Just read a review of a new biography of Stanley Kubrick in today's times. It is

Stanley Kubrick: American Filmmaker
By David Mikics
Illustrated. 233 pages. Yale University Press. $26.

It does look like a book worth reading some time in the not too distant future. Here is an excerpt from Dwight Garner's review:

This book’s subtitle notwithstanding, Kubrick was in many ways the least American of American directors. He spent much of his adult life in the English countryside, an hour outside of London. He found it was cheaper to make movies there, and he hated to fly.

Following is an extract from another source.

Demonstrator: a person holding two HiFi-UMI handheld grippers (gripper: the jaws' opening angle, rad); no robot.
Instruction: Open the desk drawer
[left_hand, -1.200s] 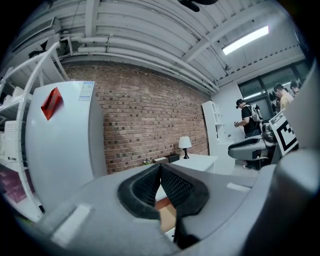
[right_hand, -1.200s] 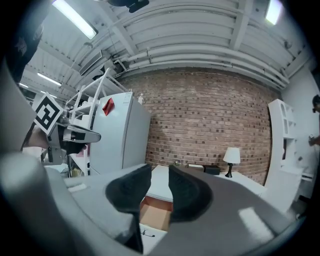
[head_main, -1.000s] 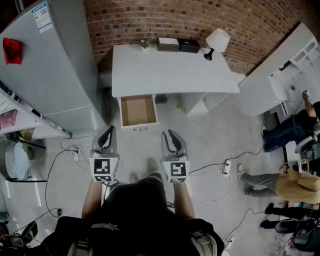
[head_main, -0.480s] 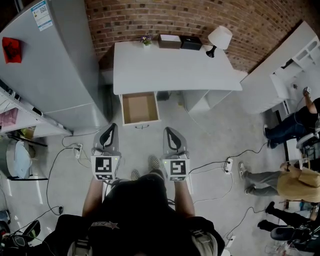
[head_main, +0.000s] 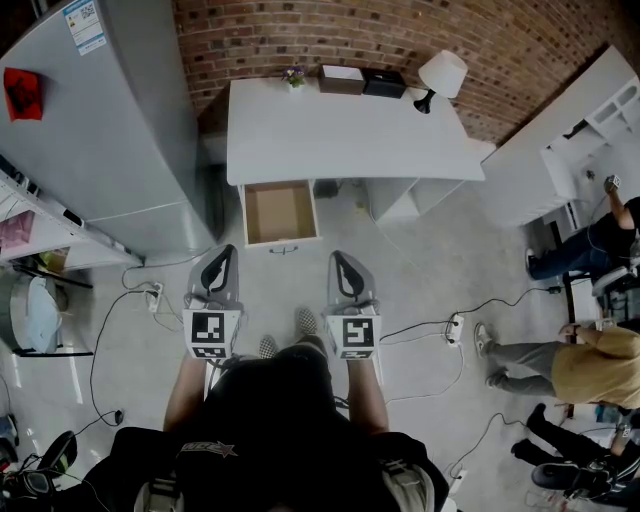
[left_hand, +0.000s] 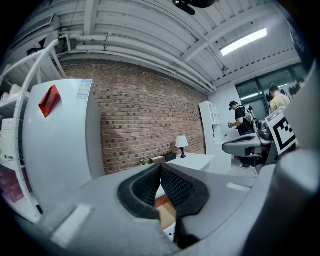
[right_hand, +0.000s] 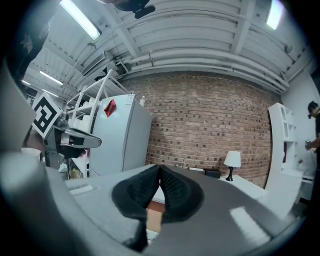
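— What do we hold?
— Nothing. Our left grey gripper (head_main: 222, 252) and right grey gripper (head_main: 340, 258) are both closed tight.
— And farther ahead?
— At twelve o'clock the brown-bottomed white desk drawer (head_main: 280, 213) stands pulled out from the white rectangular desk (head_main: 340, 130).

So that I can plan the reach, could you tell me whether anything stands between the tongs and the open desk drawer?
Nothing visible does: only bare floor lies between the left tongs, the right tongs and the pulled-out drawer.

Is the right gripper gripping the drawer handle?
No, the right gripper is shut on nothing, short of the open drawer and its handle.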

He stayed in touch with America. He liked gossip — “character analysis,” Elizabeth Hardwick called it — and was always on the telephone to Los Angeles. He had videotapes of pro football games sent to him. (He admired the editing of Michelob commercials.) He read The New York Times every morning. When bored during a movie, he was known to open a newspaper in a theater.

This book captures his control-freak side. It also captures why people wanted to work with him. He had a feel for every aspect of what made a film work.

His voracious reading served him well. “I literally go into bookstores, close my eyes and take things off the shelf,” he told one interviewer. “If I don’t like the book after a bit, I don’t finish it. But I like to be surprised.”

His movies may lower the temperature in a room, but Mikics pushes back against the notion that frosty is all they are. Kubrick created some of the most indelible images in cinema. Mikics quotes the music critic Alex Ross, who wrote about Kubrick’s movies: “They make me happy, they make me laugh,” Ross said. “If this was cold, then so was Fred Astaire.”